International career
- 1974–1978: France / 19 / (3)

Managerial career
- 1976–1977: Nice
- 1980–1981: Neuchâtel Xamax
- 1981–1983: Mulhouse
- 1983–1985: Cannes
- 1985–1986: Servette
- 1993–2000: ASEC Mimosas
- 1999–2000: Ivory Coast
- 2001–2002: Beveren

= Jean-Marc Guillou =

French football coach and former player (born 1945)

Jean-Marc Guillou (born 20 December 1945) is a French football coach and former player, who played at the 1978 World Cup.

==Club career==
Guillou was born in Bouaye, Loire-Atlantique. He played for Angers SCO, OGC Nice, Neuchâtel Xamax, FC Mulhouse, and AS Cannes.

==International career==
Guillou made his debut for the France national team in March 1974 in a match against Romania, which France won 1–0. Between 1974 and 1978 he played 19 times for the French national side, including at the 1978 World Cup in Argentina.

He played his last match for France at the 1978 World Cup losing to Italy 2–1 on 2 June in Mar del Plata.

==Post-playing career==
Guillou gave former Arsenal manager Arsène Wenger his first break in coaching by appointing him as his assistant at AS Cannes in 1983.
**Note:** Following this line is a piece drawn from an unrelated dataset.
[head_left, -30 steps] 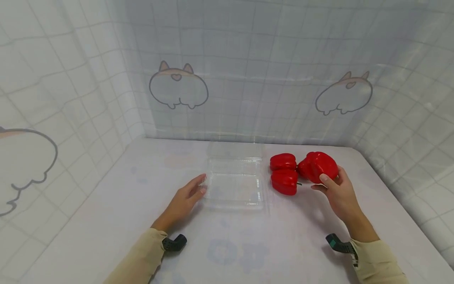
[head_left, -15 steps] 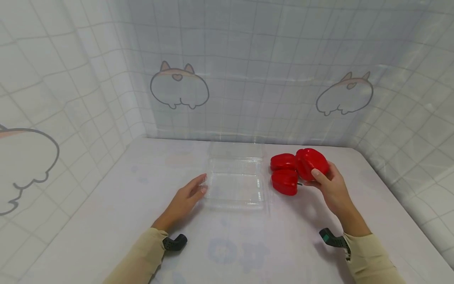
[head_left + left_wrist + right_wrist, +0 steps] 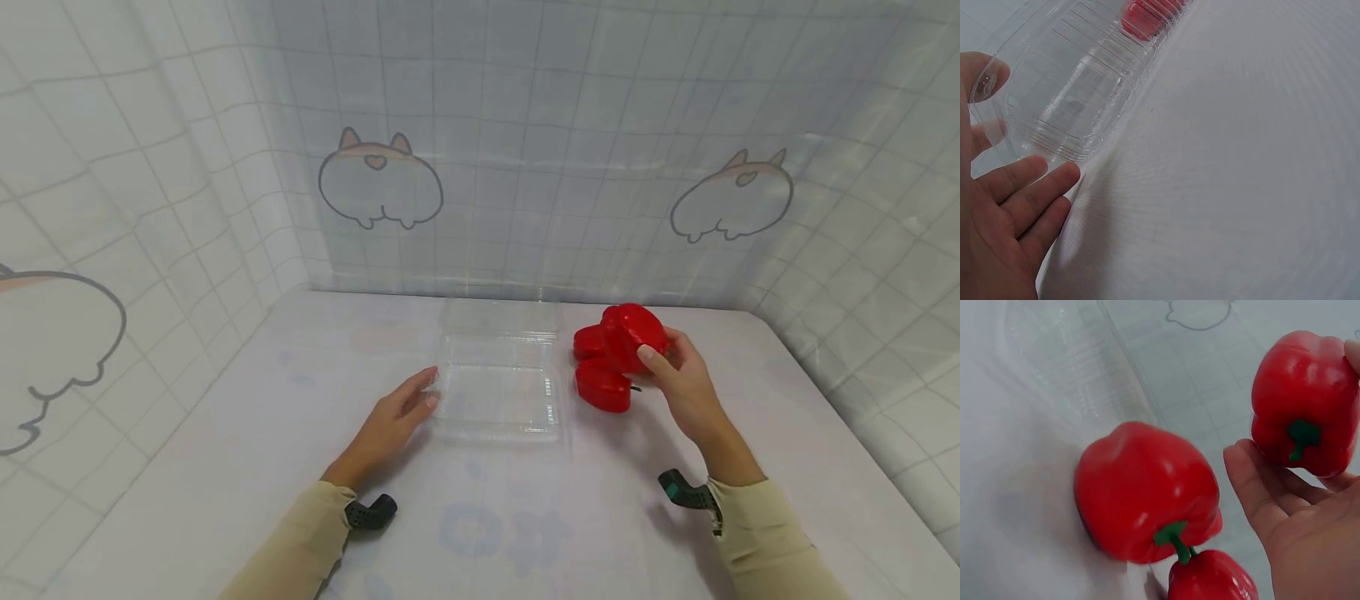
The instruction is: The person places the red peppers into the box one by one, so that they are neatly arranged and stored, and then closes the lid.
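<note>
My right hand (image 3: 688, 387) grips a red bell pepper (image 3: 636, 333) between thumb and fingers, raised off the table. The right wrist view shows the green stem of this bell pepper (image 3: 1310, 394) facing the camera. Two other bell peppers lie below and to the left, a nearer one (image 3: 603, 387) and a farther one (image 3: 587, 342) partly hidden by the held pepper. A clear plastic clamshell box (image 3: 497, 396) stands left of them with its lid open. My left hand (image 3: 386, 429) touches the left edge of this box, thumb and index finger apart, other fingers extended.
The box's clear lid (image 3: 501, 317) reaches back toward the tiled-pattern rear curtain (image 3: 525, 208). Curtains also enclose the white table (image 3: 465, 492) on the left and right sides. Black wrist devices (image 3: 371, 512) sit on both forearms.
My right hand has carried the bell pepper leftward and slightly up, and it now covers part of the farther pepper. The left hand and the box have stayed in place.
</note>
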`<action>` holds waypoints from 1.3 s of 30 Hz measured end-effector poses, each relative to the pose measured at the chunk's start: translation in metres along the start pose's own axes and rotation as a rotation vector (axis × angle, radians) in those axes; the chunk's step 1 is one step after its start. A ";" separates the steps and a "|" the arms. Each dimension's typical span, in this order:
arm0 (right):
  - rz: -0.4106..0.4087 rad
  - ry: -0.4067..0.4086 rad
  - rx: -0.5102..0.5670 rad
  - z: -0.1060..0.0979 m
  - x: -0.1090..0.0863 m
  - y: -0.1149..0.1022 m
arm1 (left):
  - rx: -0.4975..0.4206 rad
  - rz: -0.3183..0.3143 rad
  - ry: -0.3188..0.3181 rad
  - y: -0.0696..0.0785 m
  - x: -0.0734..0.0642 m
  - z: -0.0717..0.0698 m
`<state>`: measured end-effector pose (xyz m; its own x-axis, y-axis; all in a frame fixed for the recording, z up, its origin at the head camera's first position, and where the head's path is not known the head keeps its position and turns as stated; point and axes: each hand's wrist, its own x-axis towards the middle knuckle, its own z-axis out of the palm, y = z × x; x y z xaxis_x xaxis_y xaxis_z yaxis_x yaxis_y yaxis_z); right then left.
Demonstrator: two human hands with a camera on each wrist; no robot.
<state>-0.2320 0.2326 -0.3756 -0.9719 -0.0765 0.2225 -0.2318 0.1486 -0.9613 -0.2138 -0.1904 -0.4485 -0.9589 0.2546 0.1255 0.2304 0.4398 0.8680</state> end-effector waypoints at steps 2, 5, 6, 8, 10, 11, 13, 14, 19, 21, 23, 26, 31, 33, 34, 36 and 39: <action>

Guillou was the founder of the Abidjan football school Académie de Sol Beni, eventually becoming the manager, technical director and coach at ASEC Abidjan. He currently runs a number of football schools in Africa and Thailand under the name Académie Jean-Marc Guillou (Academy J.M.G.) seeking to develop young footballers who are often transferred to European clubs, the football talent academies are based in Abidjan, Antsika, Algiers and Bangkok.